Although most working Russians carry credit or debit cards, cash is still king as far as exchanging goods for money in Russia is concerned. There are a few reasons for this. While young Russians mostly feel comfortable using mobile banking services, far from most seniors are computer friendly, and they need to go to the bank to pay their bills. Plus, a number of large retailers, such as Auchan, accept only certain cards, making customers who don’t hold them pay cash.
The Russian company QIWI manages a huge network of payment machines installed at many shopping malls, train stations and entertainment venues. These machines accept payments for mobile phone and Internet accounts, utilities, money transfers and other purposes an average person may need without going to the bank and waiting in line. At first, these terminals all but squeezed out mobile phone top-up scratch cards, and soon became a universal tool for electronic money circulation. Around 80% of Russian mobile phone owners use payment machines. According to forecasts, payments through terminals should have reached around 750 billion roubles in 2010. QIWI, notably, controls up to 45% of this market.

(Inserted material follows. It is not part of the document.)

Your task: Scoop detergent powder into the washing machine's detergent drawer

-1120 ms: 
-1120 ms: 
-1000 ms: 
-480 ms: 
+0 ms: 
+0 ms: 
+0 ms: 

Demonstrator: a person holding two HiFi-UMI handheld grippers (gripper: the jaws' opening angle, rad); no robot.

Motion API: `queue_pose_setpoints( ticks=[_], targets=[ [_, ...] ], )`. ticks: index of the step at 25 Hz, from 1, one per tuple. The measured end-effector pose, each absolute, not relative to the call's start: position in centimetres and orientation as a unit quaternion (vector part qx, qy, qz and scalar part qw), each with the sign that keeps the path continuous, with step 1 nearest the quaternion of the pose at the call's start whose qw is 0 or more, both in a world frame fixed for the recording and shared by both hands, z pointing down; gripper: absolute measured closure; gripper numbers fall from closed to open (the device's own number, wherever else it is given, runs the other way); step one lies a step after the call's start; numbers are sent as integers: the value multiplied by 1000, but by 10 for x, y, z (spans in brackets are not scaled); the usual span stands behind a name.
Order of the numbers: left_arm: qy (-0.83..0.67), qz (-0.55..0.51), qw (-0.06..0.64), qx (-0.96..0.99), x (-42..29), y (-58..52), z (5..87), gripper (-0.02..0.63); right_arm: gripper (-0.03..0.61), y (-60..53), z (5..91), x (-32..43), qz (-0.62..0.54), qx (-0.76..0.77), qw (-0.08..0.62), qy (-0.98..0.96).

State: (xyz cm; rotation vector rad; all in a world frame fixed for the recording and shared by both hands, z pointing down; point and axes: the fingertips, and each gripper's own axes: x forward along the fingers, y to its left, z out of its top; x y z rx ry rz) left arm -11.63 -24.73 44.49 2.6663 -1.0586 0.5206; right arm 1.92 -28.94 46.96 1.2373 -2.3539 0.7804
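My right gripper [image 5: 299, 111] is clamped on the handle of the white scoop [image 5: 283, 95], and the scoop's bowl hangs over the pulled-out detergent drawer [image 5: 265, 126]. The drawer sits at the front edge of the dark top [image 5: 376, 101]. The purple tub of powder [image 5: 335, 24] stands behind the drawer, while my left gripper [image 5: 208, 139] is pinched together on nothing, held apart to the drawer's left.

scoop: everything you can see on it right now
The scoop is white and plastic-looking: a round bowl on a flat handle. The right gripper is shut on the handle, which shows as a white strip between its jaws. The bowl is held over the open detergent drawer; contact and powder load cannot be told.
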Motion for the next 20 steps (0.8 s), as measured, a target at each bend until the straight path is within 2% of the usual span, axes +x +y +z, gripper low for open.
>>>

Japan’s Mitsui & Co. recently bought 14.9% of QIWI stock for an undisclosed amount. Analysts’ guesswork ranges anywhere between $4m and $80m for the stake. QIWI management has retained a controlling interest with 63.7% of equity, with another 21.4% held by Mail.ru Group.
“In contemplating the transaction, we presumed that Mitsui’s assistance with our international expansion will open the broadest development prospects for us,” said QIWI Group President Andrei Romanenko. The company had long searched for a strategic investor that would help it tap into international markets. Vladimir Karpenko, a consultant with J’son & Partners Consulting, an international advisory firm specialising in telecom, media, and IT markets in Russia, the CIS, Central and Eastern Europe, believes that the Japanese will help QIWI install equipment for their terminals, conduct comprehensive research in individual markets, and negotiate with mobile phone operators. Apart from technical support, the deal with Mitsui will enable QIWI to use local and global brands for operations in various Asian countries.

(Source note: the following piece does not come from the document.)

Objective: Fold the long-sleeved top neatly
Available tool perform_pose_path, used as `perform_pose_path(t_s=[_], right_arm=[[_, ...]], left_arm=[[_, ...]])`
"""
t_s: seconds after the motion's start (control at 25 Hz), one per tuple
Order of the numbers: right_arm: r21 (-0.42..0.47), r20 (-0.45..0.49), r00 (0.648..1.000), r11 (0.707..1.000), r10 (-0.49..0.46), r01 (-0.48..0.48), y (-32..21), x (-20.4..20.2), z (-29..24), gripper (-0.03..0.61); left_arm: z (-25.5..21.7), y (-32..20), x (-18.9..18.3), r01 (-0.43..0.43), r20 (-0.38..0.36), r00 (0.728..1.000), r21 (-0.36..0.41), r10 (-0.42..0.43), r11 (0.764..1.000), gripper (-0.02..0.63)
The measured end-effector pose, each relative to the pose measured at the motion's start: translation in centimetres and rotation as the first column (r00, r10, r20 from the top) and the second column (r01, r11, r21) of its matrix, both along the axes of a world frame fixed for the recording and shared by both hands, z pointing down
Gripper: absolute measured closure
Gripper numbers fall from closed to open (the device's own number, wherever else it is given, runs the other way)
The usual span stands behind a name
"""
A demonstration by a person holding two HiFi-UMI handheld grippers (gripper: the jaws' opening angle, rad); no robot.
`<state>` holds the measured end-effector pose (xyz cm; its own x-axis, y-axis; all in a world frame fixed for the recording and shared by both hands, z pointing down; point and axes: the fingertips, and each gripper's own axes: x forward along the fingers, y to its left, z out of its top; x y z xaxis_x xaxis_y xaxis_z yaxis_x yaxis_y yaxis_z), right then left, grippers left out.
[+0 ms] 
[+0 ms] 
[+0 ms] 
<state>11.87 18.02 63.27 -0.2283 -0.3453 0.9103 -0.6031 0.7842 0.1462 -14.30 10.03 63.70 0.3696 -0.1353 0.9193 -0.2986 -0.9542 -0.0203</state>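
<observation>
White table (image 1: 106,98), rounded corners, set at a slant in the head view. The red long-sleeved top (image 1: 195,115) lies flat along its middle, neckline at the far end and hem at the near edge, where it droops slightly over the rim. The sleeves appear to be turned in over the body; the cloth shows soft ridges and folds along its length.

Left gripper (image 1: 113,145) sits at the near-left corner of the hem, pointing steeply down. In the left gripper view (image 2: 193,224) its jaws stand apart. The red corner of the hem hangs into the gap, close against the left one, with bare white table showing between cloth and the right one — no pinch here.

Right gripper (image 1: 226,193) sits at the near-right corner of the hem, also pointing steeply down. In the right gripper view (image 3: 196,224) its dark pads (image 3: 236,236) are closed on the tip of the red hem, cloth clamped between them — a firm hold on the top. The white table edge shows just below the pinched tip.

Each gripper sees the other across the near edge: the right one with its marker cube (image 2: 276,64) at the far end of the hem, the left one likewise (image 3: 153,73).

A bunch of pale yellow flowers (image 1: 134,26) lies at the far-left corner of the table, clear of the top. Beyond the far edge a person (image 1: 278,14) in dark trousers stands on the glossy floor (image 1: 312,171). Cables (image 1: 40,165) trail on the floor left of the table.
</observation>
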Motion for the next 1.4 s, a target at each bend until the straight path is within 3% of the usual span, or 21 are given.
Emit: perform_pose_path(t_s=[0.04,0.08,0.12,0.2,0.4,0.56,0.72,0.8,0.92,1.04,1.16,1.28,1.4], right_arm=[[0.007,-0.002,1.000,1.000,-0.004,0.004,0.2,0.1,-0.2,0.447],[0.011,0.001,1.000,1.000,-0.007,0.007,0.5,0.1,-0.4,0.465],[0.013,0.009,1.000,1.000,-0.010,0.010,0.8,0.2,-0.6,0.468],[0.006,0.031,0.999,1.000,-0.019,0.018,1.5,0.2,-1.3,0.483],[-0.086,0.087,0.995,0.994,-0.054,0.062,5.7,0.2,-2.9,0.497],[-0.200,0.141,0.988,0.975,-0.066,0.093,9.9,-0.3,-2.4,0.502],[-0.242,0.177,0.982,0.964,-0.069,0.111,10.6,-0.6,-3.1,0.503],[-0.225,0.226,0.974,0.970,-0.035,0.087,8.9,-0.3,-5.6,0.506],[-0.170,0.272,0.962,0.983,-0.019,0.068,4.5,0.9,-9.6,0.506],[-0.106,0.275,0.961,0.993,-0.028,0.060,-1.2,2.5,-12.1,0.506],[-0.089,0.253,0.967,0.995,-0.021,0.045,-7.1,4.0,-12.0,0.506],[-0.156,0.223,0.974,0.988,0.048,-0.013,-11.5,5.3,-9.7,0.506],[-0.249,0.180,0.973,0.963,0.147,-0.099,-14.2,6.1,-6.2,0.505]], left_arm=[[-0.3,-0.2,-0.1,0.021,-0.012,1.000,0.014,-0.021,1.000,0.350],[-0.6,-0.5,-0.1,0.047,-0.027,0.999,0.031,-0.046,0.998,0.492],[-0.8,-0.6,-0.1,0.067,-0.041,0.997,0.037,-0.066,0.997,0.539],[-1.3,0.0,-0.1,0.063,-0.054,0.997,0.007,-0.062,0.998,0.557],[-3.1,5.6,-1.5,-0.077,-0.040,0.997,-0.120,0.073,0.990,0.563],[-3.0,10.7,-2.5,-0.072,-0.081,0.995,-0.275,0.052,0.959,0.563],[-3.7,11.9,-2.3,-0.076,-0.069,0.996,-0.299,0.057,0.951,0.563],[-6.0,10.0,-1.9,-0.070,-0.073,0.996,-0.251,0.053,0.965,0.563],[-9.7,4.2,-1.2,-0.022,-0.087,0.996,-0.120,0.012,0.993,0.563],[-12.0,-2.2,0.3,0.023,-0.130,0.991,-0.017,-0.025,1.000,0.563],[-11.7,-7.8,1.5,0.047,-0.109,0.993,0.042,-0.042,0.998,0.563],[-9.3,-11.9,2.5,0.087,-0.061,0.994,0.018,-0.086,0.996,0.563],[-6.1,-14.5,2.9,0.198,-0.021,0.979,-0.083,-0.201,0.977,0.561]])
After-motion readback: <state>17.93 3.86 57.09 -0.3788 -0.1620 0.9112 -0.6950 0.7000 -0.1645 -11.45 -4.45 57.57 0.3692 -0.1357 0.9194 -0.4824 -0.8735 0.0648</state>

The Russian company is targeting primarily South-East Asia for expansion, and is particular intrigued by China and South Korea. The region is ripe for the payment machine business: Cash is popular, and competition is all but non-existent, with scratch cards still the main tool for topping off mobile phone accounts. Furthermore, the region’s mobile operators are more than generous with their agents.
That said, QIWI’s actions are perceived as going beyond the mere desire for business expansion. According to Alexander Shirokovskikh-Smirnov, Chairman of the National Association of Electronic Payments Market Participants, the company chose to sell stock now because Russia is close to adopting a National Payment System framework, which could impose excessive market regulation and make the business unprofitable. “That’s why QIWI wants to pre-empt this and shift operations elsewhere,” said Shirokovskikh-Smirnov.